YOUR OBJECTIVE: Output the full listing word for word.

AVAILABLE DATA:

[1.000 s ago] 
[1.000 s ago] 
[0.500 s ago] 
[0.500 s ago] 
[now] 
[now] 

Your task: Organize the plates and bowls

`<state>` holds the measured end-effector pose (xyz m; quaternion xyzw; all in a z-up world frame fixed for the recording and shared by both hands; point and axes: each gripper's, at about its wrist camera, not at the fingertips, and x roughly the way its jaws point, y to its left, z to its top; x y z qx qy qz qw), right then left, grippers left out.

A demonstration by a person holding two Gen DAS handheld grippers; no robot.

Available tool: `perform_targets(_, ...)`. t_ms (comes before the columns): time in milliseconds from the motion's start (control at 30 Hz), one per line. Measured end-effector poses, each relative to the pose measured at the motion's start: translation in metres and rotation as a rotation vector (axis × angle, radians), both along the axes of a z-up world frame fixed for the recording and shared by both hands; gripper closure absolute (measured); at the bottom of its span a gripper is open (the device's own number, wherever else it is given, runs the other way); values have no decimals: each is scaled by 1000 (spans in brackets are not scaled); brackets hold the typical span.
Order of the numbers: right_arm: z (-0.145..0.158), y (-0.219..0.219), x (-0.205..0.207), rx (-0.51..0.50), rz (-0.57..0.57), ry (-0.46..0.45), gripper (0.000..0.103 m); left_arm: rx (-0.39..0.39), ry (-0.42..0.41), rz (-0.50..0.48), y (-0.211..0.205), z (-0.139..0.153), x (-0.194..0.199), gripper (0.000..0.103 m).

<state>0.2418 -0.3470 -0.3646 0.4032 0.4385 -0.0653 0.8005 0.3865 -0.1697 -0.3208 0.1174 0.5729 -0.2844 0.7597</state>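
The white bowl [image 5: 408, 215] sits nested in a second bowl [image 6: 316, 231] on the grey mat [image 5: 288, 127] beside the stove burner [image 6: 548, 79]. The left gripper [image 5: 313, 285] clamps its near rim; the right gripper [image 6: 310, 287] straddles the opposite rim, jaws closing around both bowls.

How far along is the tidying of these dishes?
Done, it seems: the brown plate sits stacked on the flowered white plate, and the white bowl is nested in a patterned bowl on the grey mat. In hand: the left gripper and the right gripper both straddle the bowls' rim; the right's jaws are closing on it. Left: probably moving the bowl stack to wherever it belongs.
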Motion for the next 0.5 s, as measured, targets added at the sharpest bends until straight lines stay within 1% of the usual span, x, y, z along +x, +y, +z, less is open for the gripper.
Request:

SOLUTION FOR THIS PROBLEM:
[1.000 s ago] 
[1.000 s ago] 
[0.500 s ago] 
[0.500 s ago] 
[now] 
[now] 

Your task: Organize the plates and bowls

`<state>` holds the measured end-effector pose (xyz m; quaternion xyzw; all in a z-up world frame fixed for the recording and shared by both hands; point and axes: each gripper's, at about its wrist camera, not at the fingertips, and x roughly the way its jaws point, y to its left, z to its top; x y z qx qy qz qw), right then left, grippers left out.

A demonstration by a person holding two Gen DAS handheld grippers; no robot.

Available tool: `perform_targets(_, ...)`. t_ms (comes before the columns): time in milliseconds from the motion's start (control at 30 Hz), one per line. Measured end-effector poses, each relative to the pose measured at the motion's start: translation in metres and rotation as a rotation vector (axis × angle, radians), both along the axes of a z-up world frame fixed for the recording and shared by both hands; gripper closure absolute (measured); at the bottom of its span a gripper is open (the device's own number, wherever else it is given, runs the other way); values have no decimals: each is scaled by 1000 (spans in brackets are not scaled); brackets hold the typical span.
Order of the numbers: right_arm: z (-0.145..0.158), y (-0.219..0.219), x (-0.205..0.207), rx (-0.51..0.50), rz (-0.57..0.57), ry (-0.46..0.45), gripper (0.000..0.103 m); left_arm: rx (-0.39..0.39), ry (-0.42..0.41), rz (-0.50..0.48), y (-0.211..0.205), z (-0.139..0.153), x (-0.194..0.199), gripper (0.000..0.103 m).

<state>0.2418 -0.3470 -0.3646 0.4032 0.4385 -0.0653 0.8005 0.3865 -0.1697 -0.3208 0.1174 0.5729 -0.2844 0.7597</state>
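The white bowl [image 5: 408, 215] sits nested in a second bowl [image 6: 316, 231] on the grey mat [image 5: 288, 127] beside the stove burner [image 6: 548, 79]. The left gripper [image 5: 313, 285] clamps its near rim; the right gripper [image 6: 310, 287] straddles the opposite rim, jaws closing around both bowls.

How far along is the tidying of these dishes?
Done, it seems: the brown plate sits stacked on the flowered white plate, and the white bowl is nested in a patterned bowl on the grey mat. In hand: the left gripper and the right gripper both straddle the bowls' rim; the right's jaws are closing on it. Left: probably moving the bowl stack to wherever it belongs.
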Motion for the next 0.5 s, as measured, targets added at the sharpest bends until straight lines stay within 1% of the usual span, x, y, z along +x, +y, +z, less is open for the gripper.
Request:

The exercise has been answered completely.